There is little data on the healthcare experiences of women with CDPP, including their experiences of self-advocating. Research on the experience of being diagnosed with CDPP describes women losing trust in the health system after having their symptoms dismissed by HCPs, causing significant distress (Dekker et al., 2016; Patel et al., 2016). Other studies examined mental health and CDPP (Liang et al., 2014; Pfeffer et al., 2020) and birth trauma and the experience of being acutely unwell and hospitalized as a mother of a newborn (Power et al., 2015).

Self-advocacy and cardiac disease in pregnancy and postpartum

Women with CDPP have lifelong cardiac conditions which may reduce the quality and length of their lives (Koutrolou-Sotiropoulou et al., 2016; Rosman et al., 2019). CDPP is a time and context-defined chapter; however, cardiac health is not static and as circumstances change, women need to adjust and re-negotiate care and their daily lives. They interact with a range of HCPs over time, each with their own clinical focus, communication and management style, and women are required to establish functional productive relationships with them all, often at times of illness, acuity and distress. The complex management required to promote and protect their physical and mental health places significant demands on women (Asbring & Närvänen, 2004). Further, women with CDPP need to make informed decisions in an environment of little research, limited and at times conflicting guidance, and without the same level of organized support or access to peers as those with more common conditions. It is important to understand women’s experiences of self-advocating in this context to inform future education and support services.

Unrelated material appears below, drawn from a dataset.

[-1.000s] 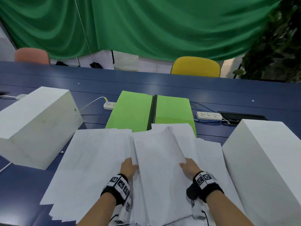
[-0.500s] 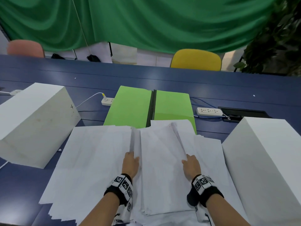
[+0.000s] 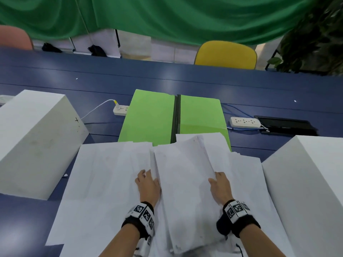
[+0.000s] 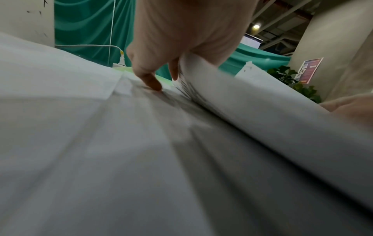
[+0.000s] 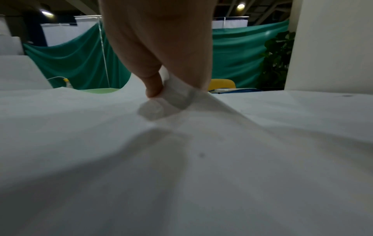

The aim of this analysis is to examine the data through the lenses of self-advocacy and gender, specifically seeking to explore and elaborate on the contexts, impacts, barriers and women’s responses to the barriers to self-advocacy.

Method

Study design

We used in-depth semi-structured interviews to understand women’s experiences of CDPP. Qualitative research in the health field provides insight into patient experiences that not only validates their stories but also raises awareness, and makes meaningful change possible (Denzin & Lincoln, 2011). The concept of the study was discussed with clinical and community groups from the NSW Heart Foundation.

Setting

Australian healthcare is underpinned by Medicare, a universal public health and medical insurance scheme funded by taxpayers. Public patients in public hospitals receive free treatment but are unable to choose their doctor. Public outpatient clinics are available; however, specialist services are restricted to major metropolitan hospitals and face resource limitations. Some services are only available in the public system, such as specialist genetic cardiac disease clinics. Private healthcare includes private hospitals and specialist services. Privately insured patients may have access to health fund rebates for attending private cardiologists or obstetricians. At the time of writing, there are two part-time public cardio-obstetrics clinics in Australia, and they do not cater for women diagnosed with cardiac conditions in the first year postpartum. Likewise, obstetric physicians are available in some large public hospitals but not all, and they care for women during pregnancy, not up to a year postpartum.

Sample

The population we sought to interview was hard to reach as it involves uncommon conditions. There is also a lack of services specifically for CDPP, and limited disease-based support groups. Online recruitment has been demonstrated to be effective in accessing hard to reach groups and thus was our main approach (Whitaker et al., 2017; Wozney et al., 2019). Recruitment proceeded via posts on the social media accounts of selected consenting pregnancy and parenting groups and cardiac support groups, and invitations distributed by cardiac support groups to members’ emails and or group newsletters. The women were purposively recruited because they are, or have been, mothers with a diagnosis of cardiac disease who were willing to participate in an in-depth interview. Recruitment was from December 2018 to April 2020, when we had adequate data to sufficiently describe and analyse the women’s experiences, and answer our research question (Braun & Clarke, 2021b).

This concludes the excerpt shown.